China’s economic deterrence strategy is a de facto system combining three approaches: deterrence by denial (building resilience in critical sectors), deterrence by dependence (fostering asymmetric trade relationships where partners rely on China more than China relies on them), and deterrence by punishment (maintaining a toolbox of retaliatory measures like export controls on rare earth elements). According to RAND Europe’s 2025 analysis, this framework successfully discourages other nations from using economic coercion against Beijing.
How does China use rare earth elements as economic leverage?
China controls a dominant share of global rare earth element (REE) refining and processing. During the 2025 US-China tariff escalation, Beijing imposed export controls on REEs as a retaliatory measure, weaponizing a critical chokepoint in global supply chains. This strategy exploits the fact that advanced economies depend on Chinese-refined minerals for semiconductor manufacturing, electric vehicle production, and defense applications, giving China significant economic leverage.
What is the EU Anti-Coercion Instrument and why does it matter?
The EU Anti-Coercion Instrument (ACI) is a policy tool designed to deter and respond to economic coercion by third countries. RAND Europe’s report highlights that while the EU has this instrument, the UK lacks an equivalent, and Europe overall remains extremely weak in economic deterrence. The report recommends that European nations develop coordinated deterrence strategies using tools like the ACI to safeguard sovereignty against economic pressure from major powers like China.
How effective is China’s deterrence by denial approach?

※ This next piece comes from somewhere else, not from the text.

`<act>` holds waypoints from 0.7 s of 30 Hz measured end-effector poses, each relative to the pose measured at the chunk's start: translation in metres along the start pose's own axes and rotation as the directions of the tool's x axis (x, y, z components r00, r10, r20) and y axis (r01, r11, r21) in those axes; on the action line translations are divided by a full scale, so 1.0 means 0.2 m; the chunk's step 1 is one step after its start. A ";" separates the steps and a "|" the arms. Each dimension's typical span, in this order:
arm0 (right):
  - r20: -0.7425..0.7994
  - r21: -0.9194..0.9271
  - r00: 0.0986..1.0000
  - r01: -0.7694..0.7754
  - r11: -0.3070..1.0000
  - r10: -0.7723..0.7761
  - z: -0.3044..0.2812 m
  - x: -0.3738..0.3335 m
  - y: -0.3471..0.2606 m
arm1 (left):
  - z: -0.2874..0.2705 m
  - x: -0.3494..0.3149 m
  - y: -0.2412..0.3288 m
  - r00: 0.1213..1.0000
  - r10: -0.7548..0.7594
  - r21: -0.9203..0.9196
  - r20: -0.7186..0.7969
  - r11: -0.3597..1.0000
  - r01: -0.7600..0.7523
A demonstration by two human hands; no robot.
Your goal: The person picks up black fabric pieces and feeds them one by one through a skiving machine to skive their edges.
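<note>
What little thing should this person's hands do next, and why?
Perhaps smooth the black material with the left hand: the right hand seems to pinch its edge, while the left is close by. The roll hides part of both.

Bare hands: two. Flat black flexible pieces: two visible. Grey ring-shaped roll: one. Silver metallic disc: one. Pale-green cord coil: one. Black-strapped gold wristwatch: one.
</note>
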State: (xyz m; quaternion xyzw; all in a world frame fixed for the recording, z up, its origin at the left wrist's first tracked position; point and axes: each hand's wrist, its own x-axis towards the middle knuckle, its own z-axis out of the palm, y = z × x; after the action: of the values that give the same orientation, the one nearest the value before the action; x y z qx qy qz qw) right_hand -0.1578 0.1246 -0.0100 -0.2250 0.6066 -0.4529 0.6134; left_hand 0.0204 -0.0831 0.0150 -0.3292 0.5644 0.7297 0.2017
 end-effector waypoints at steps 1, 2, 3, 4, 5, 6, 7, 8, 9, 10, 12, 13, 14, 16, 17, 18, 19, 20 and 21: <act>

China’s deterrence by denial—building resilience through domestic production, supply line diversification, and strategic subsidies—has established a strong reputation for economic shock absorption. However, RAND’s analysis notes this perception is eroding due to local government debt, deflation, low consumption, the real estate crisis, and CEO confidence dropping to pandemic-level lows. The report suggests deterrence by denial may be weakening as these economic challenges become more visible internationally.
What lessons can Europe learn from China’s economic deterrence playbook?
Europe can learn several key lessons: First, credibility matters more than material capability—Europe must demonstrate willingness to use economic power. Second, systematic mapping of economic levers (regulatory power, innovation capacity, services sectors) is essential. Third, communication strategies directed at both domestic populations and potential adversaries are critical. Finally, the report emphasizes that collective economic security among partners has become harder to achieve, making bilateral and regional coordination more important than ever.